* WHAT TO WORK ON: Copy out the data in full and exactly, passing over the pictures.

========================================================================

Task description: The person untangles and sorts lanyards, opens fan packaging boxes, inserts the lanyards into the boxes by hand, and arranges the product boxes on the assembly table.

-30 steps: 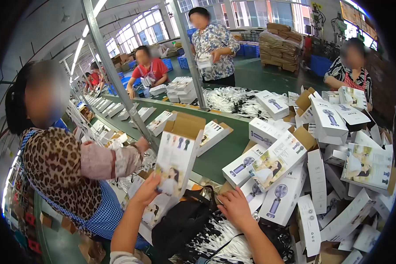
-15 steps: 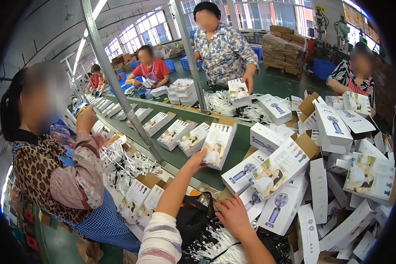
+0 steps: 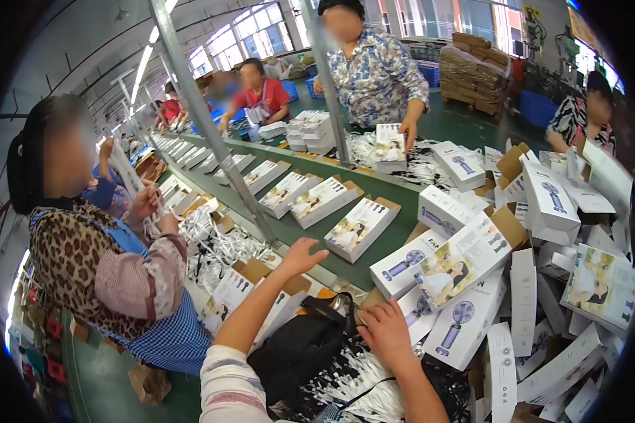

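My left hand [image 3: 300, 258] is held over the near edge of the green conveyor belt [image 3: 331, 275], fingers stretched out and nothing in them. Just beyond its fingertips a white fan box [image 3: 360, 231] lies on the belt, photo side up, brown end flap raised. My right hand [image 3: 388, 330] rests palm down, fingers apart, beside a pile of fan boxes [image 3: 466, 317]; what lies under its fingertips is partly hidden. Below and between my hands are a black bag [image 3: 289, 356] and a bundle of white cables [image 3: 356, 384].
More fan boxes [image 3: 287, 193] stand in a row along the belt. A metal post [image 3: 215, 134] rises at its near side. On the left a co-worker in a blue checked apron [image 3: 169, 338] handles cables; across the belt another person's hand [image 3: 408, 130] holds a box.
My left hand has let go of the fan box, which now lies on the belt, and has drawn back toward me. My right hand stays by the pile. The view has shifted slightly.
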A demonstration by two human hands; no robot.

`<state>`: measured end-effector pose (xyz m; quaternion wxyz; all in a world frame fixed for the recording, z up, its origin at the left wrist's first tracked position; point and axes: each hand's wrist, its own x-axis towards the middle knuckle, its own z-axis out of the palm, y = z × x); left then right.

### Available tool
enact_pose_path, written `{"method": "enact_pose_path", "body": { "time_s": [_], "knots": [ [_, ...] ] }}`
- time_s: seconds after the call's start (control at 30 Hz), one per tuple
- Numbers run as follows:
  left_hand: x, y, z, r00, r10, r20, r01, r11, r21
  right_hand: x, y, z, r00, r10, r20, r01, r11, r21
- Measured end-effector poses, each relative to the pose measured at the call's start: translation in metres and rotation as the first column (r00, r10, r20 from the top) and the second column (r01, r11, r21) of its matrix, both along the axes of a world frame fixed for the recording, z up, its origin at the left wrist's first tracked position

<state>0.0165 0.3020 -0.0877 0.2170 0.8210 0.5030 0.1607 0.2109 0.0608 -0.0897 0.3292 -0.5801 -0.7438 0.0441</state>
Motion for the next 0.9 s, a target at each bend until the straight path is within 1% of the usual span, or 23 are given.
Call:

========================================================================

* SOLUTION BELOW:
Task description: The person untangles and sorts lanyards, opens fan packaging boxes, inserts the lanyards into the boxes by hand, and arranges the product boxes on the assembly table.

-30 steps: 
-15 steps: 
+0 steps: 

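My left hand [image 3: 300, 258] is held over the near edge of the green conveyor belt [image 3: 331, 275], fingers stretched out and nothing in them. Just beyond its fingertips a white fan box [image 3: 360, 231] lies on the belt, photo side up, brown end flap raised. My right hand [image 3: 388, 330] rests palm down, fingers apart, beside a pile of fan boxes [image 3: 466, 317]; what lies under its fingertips is partly hidden. Below and between my hands are a black bag [image 3: 289, 356] and a bundle of white cables [image 3: 356, 384].
More fan boxes [image 3: 287, 193] stand in a row along the belt. A metal post [image 3: 215, 134] rises at its near side. On the left a co-worker in a blue checked apron [image 3: 169, 338] handles cables; across the belt another person's hand [image 3: 408, 130] holds a box.
My left hand has let go of the fan box, which now lies on the belt, and has drawn back toward me. My right hand stays by the pile. The view has shifted slightly.
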A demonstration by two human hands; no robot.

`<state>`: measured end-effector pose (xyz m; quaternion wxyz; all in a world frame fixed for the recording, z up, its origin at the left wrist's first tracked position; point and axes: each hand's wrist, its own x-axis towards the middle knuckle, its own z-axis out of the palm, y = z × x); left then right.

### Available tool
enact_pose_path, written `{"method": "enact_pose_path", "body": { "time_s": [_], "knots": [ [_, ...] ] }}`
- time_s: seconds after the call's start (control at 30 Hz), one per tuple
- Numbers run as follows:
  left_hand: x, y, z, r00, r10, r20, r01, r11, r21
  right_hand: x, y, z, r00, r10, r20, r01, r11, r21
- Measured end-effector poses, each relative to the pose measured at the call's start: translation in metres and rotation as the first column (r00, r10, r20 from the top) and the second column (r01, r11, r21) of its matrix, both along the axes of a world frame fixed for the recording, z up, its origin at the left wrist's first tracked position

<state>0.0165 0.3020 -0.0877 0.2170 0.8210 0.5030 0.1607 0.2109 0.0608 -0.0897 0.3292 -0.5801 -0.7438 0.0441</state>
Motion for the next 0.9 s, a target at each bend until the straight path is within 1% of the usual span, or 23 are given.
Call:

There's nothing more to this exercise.